Scan the listing below for the word "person" and copy every line that has it.

+ + + + +

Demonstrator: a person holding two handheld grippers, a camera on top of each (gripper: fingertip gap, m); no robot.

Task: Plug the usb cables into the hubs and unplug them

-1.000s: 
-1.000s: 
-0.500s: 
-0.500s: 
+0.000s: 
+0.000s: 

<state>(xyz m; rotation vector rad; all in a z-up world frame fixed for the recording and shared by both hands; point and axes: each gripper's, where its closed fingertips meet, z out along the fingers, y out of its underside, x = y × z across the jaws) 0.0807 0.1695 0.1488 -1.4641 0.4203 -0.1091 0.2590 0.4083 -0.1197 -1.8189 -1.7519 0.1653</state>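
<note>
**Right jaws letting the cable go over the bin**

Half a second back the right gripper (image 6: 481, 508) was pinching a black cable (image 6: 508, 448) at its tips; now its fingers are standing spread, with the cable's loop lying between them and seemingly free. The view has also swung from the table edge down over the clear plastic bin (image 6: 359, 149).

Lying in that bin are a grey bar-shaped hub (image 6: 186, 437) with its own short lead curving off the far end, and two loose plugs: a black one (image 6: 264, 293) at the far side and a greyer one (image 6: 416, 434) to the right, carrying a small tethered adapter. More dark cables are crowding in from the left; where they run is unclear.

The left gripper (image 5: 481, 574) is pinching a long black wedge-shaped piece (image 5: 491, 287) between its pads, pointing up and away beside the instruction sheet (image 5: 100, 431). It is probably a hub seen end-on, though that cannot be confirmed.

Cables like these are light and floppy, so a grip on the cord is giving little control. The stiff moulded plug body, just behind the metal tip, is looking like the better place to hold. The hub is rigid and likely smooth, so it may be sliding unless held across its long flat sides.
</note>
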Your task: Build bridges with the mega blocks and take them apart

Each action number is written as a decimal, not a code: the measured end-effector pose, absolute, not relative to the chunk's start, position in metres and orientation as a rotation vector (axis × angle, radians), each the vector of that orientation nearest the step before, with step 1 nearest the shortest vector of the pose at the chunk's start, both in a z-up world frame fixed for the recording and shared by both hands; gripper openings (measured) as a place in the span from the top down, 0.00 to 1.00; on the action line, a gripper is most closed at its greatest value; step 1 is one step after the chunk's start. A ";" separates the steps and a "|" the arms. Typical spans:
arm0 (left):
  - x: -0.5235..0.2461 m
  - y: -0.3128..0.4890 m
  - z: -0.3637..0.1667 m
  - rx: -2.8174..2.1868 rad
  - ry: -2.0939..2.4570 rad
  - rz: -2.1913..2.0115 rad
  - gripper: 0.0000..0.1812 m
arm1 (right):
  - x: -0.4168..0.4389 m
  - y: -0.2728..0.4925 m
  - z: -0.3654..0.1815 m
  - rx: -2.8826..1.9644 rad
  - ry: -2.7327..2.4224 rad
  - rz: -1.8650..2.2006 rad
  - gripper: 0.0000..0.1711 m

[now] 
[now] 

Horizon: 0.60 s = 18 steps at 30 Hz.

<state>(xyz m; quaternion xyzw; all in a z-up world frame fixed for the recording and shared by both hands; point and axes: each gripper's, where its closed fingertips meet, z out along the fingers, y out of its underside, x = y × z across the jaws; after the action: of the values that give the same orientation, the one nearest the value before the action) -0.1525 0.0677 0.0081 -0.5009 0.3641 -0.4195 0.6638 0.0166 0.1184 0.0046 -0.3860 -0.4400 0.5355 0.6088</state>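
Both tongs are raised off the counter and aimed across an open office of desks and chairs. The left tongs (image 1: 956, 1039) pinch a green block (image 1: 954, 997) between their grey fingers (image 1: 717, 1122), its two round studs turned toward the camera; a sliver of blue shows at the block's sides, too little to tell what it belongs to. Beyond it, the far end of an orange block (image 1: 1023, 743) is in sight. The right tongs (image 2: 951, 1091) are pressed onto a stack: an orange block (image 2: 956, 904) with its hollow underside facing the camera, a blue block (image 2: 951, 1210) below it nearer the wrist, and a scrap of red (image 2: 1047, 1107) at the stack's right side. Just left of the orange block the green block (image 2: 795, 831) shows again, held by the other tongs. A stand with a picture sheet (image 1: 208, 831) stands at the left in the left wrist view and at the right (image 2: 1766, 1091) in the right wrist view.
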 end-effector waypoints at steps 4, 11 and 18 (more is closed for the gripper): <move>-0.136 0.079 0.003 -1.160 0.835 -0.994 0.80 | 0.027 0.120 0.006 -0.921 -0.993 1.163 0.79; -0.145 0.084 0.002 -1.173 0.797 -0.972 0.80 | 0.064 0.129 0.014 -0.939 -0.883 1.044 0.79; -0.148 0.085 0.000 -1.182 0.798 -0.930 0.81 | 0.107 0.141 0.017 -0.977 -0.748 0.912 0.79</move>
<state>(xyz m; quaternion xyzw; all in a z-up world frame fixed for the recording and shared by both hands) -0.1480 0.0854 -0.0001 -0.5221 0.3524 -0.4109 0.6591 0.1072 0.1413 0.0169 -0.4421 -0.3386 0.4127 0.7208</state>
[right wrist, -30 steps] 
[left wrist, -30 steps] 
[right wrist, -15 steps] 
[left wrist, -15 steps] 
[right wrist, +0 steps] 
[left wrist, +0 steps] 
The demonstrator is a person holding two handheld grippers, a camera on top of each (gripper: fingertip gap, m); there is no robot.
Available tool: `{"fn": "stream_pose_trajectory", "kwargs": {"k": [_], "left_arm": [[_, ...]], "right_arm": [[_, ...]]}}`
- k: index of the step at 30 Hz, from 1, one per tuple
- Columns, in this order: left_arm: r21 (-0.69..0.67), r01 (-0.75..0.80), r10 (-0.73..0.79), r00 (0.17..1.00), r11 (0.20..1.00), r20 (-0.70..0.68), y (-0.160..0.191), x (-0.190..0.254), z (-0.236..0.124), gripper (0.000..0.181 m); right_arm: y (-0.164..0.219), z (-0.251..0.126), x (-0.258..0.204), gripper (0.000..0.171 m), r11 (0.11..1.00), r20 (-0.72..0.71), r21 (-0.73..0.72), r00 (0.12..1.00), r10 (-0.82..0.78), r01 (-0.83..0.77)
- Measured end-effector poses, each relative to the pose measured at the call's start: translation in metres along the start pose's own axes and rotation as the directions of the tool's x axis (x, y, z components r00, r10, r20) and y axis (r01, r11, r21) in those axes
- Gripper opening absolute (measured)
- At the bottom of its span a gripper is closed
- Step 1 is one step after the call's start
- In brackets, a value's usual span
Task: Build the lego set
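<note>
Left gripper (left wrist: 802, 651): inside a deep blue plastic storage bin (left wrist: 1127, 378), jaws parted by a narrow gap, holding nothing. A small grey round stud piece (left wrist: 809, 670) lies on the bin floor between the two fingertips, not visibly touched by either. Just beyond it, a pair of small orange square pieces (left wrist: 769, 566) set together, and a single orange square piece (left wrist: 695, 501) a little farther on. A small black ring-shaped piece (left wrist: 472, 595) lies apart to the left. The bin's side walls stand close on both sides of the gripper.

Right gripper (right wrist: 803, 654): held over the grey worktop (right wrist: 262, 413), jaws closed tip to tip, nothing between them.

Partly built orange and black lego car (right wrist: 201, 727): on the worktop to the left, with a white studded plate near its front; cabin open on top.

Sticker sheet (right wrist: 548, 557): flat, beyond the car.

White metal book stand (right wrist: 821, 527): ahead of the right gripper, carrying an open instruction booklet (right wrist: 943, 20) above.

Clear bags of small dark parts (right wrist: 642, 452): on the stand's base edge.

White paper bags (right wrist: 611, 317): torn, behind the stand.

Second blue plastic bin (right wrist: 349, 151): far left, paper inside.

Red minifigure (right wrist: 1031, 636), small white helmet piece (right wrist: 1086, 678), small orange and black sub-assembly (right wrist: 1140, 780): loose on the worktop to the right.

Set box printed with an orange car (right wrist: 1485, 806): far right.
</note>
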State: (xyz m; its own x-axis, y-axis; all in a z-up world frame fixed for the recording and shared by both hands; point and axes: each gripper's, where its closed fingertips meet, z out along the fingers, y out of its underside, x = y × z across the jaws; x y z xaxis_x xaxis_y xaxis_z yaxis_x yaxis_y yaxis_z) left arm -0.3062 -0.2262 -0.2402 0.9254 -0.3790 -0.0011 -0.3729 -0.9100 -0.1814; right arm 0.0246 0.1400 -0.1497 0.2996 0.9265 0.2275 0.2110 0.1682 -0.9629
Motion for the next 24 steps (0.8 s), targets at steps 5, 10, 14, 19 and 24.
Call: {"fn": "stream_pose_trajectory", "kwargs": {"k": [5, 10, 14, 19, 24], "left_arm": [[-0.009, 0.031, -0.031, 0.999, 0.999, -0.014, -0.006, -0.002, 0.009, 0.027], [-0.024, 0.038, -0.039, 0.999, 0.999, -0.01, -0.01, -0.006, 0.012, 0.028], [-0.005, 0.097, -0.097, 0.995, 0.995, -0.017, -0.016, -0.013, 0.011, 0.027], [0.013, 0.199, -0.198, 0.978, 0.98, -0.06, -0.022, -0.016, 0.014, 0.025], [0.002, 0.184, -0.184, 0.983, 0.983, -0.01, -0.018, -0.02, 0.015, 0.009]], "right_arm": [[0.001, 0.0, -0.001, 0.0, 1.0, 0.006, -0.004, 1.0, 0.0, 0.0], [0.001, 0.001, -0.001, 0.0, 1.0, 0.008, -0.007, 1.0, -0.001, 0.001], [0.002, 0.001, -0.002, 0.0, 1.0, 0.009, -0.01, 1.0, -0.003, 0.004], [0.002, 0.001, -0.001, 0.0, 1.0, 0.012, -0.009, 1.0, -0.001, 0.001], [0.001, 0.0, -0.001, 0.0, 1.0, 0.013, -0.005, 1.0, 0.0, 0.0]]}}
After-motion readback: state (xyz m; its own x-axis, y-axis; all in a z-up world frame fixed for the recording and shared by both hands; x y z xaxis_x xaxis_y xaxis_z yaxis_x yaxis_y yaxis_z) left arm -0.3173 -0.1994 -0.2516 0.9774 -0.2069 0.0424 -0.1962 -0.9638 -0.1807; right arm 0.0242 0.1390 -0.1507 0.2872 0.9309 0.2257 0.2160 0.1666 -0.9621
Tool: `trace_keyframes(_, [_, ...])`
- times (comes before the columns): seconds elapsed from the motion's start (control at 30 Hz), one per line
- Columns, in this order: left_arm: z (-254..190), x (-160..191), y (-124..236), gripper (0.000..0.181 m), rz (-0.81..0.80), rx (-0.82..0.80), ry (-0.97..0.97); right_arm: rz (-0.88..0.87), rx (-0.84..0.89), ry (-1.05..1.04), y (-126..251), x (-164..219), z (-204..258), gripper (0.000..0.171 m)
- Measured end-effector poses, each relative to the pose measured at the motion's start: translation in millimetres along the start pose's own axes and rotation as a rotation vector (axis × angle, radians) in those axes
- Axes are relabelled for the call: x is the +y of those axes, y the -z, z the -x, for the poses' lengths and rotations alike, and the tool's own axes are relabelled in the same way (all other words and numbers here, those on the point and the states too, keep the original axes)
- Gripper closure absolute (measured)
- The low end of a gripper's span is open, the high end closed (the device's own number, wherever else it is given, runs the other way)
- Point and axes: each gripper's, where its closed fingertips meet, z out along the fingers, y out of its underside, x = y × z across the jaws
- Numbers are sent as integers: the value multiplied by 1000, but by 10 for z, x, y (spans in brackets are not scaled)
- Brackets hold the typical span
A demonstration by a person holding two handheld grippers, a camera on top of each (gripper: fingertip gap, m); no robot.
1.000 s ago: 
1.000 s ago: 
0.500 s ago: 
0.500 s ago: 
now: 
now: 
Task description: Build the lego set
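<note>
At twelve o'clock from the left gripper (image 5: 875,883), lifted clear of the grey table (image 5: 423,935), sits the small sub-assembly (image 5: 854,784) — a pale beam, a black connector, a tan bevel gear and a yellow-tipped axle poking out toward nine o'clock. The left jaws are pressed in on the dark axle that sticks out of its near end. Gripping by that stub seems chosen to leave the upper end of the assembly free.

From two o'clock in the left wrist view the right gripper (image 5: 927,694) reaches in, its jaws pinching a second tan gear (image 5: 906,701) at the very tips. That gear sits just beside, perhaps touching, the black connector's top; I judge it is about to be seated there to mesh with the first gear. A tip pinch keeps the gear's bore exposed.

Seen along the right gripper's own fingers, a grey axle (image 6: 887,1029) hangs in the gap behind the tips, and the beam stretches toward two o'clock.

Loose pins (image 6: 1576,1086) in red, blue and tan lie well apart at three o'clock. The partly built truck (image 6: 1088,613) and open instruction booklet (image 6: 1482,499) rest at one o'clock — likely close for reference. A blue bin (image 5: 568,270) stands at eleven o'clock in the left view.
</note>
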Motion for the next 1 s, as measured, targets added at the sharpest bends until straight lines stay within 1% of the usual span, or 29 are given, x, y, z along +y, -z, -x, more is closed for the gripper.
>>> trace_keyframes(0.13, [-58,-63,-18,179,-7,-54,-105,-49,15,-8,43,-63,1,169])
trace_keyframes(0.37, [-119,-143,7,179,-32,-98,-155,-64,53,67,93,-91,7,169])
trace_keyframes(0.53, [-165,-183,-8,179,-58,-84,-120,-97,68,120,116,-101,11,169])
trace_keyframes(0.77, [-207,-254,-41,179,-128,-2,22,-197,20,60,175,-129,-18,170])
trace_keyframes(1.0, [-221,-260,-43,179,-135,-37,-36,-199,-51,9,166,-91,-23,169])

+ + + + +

EXPECTED ANSWER:
Demonstrator: a person holding two handheld grippers, a camera on top of each (gripper: fingertip gap, m); no robot.
The demonstrator is a person holding two handheld grippers, a camera on top of each (gripper: fingertip gap, m); there is no robot.
A demonstration by a person holding two handheld grippers, a camera on top of each (gripper: fingertip gap, m); no robot.

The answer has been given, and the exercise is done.